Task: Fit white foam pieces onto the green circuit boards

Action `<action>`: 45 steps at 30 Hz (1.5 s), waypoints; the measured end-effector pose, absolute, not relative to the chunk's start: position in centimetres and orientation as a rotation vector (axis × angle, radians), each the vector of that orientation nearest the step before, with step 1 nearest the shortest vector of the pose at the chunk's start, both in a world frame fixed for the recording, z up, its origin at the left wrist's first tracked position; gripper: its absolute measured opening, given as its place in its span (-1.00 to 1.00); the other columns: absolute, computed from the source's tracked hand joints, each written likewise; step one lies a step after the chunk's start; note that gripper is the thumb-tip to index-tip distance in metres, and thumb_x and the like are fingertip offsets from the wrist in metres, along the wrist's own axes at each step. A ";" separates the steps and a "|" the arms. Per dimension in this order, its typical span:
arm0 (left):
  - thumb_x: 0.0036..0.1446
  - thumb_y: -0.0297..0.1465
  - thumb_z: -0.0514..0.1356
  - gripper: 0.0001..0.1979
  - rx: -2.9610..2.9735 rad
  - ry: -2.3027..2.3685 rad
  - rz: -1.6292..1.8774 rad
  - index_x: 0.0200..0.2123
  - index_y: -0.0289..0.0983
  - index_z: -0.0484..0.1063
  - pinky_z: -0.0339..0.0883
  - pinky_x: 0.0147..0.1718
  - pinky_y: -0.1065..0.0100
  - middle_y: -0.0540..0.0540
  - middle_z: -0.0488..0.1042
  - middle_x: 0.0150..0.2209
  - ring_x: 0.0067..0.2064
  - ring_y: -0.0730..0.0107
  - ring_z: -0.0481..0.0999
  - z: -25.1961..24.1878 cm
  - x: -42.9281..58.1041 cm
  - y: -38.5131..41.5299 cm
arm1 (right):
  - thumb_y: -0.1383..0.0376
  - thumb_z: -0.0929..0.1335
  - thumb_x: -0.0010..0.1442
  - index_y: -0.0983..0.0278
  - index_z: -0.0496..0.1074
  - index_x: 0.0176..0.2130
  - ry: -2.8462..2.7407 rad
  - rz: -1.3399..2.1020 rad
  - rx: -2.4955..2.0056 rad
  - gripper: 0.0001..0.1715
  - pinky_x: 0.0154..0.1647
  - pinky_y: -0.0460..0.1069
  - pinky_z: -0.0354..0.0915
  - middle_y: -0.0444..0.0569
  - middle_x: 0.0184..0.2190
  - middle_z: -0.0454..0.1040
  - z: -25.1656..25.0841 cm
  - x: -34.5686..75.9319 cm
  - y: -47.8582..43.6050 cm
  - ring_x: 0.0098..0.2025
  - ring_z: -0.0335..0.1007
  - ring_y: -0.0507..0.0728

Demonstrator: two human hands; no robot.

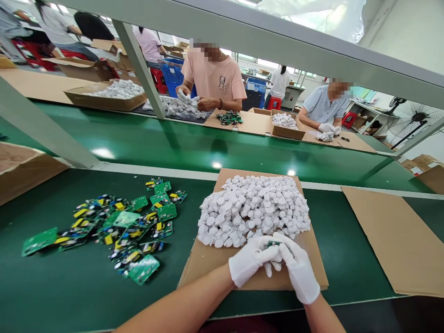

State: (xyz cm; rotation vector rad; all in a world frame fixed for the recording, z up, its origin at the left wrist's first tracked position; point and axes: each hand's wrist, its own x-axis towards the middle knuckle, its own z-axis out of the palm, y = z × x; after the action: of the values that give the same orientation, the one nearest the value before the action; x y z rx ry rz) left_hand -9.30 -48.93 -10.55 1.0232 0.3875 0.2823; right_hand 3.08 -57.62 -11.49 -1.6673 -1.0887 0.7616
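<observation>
My left hand (255, 258) and my right hand (299, 264), both in white gloves, meet over the near part of a cardboard sheet (199, 268). Between their closed fingers shows a small green circuit board (272, 243). Gloved fingers cover most of it, so whether another piece is held with it cannot be made out. Just beyond my fingertips lies a broad heap of small white plastic pieces (253, 203), some with round flat faces. To the left, a loose pile of green circuit boards (126, 219) with yellow and blue parts rests on the dark green bench.
A cardboard box (31, 171) stands at the left edge, and another cardboard sheet (398, 245) lies at right. Metal shelf posts (137, 64) rise beyond the bench. Across a green surface (194, 143), two gloved co-workers (215, 78) handle white pieces near open boxes (286, 132).
</observation>
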 end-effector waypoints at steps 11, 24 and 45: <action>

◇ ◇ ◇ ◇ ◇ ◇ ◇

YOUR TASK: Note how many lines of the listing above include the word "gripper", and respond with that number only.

FINISHED TASK: 3